In: Bouillon de culture - Wednesday 19 September 2007 @ 09:56 - Comments (0)

Je ne sais qui s’occupe des maquettes de livres aux Editions Naive, mais avec Sexe, drogues et pop-corn, ils ont non seulement réussi réussi à sortir un livre dont le titre est une traduction approximative qui ne rend pas hommage au contenu, mais aussi à faire un résumé de quatrième de couverture qui n’a peu de rapport avec le texte… sans parler du fait de présenter ce recueil de chroniques comme un roman ! Donc d’un côté, je leur en veux d’avoir merdé à ce point sur la com’ et le contenant de ce bouquin, d’un autre, je ne peux que les féliciter d’avoir été continuer à éditer Chuck Klosterman après Je, la mort et le rock’n'roll: une histoire vraie à 85% que je vais m’empresser de lire dans la foulée.

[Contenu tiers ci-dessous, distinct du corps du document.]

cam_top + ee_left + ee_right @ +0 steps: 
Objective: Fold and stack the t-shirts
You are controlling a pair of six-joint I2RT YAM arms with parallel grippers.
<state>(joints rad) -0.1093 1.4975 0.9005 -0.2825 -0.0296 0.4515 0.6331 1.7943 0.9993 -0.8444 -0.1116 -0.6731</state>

Le titre traduit est donc inexact puisqu’il s’agit de Sex, drugs and Cocoa Puffs, et les Cocoa Puffs n’ont rien à voir avec du pop-corn puisqu’il s’agit de ça:

D’ailleurs dans ce livre, il n’est pas vraiment question de sexe, ni de drogues, à part quelques joints fumés par-ci par-là. En fait c’est justement cette mention des Cocoa Puffs qui est le fil conducteur des chroniques de Chuck Klosterman qui dont la jubilation à décrire certaines vérités de la vie quotidienne et des relations humaines par le biais de la pop culture est drôlement réussie. On croise notamment Pamela Anderson, les Sims, l’émission de MTV The real world, la sitcom Sauvés par le gong, la saga Star Wars ou Paradise City, un cover-band et sosies de Guns’n'roses. Ou même comment l’auteur se demande pourquoi dans la vraie vie, un individu lambda préferera se taper une bombe alors que quand il cehrche du porno sur le net, il cherche la fille la plus banale et girl next door qui soit. Ou son hilarant séjour à l’Experience Music Project, un congrès d’études de la musique pop où il se retrouve entouré de straightedge buvant du jus d’orange et sont sur le pied de guerre à 8h tous les matins pour les conférences. Chuck Klosterman a 35 ans et baigne avec délices dans la pop culture depuis toujours. Sous des dehors légers, ses chroniques sont extrêmement précises et construites et surtout très, très drôles. Il fait partie de ces rares livres où j’ai éclaté de rire, litteralement, à regretter de ne pouvoir montrer à mes voisins d’en face d’en le métro la raison de mes crises d’hilarité. Il faut éviter de se fier à l’extrait de la quatrième de couverture qui n’est en rien représentatif de l’esprit faussement blasé de l’auteur. Difficile ailleurs de citer d’autres extraits ici (désolée chers lecteurs), car chaque chronique suit un cheminement très précis et le hors-contexte prendrait des allures de casse-tête chinois. C’est le talent de Klosterman et quoi qu’on puisse penser du choix de ses sujets, ici rien n’est dit ou pensé à l’emporte-pièce. Arriver à décrypter ainsi et de façon aussi drôle pourquoi la pop culture a défini un pan entier de notre façon de penser et de notre quotidien, c’est quand même du grand art!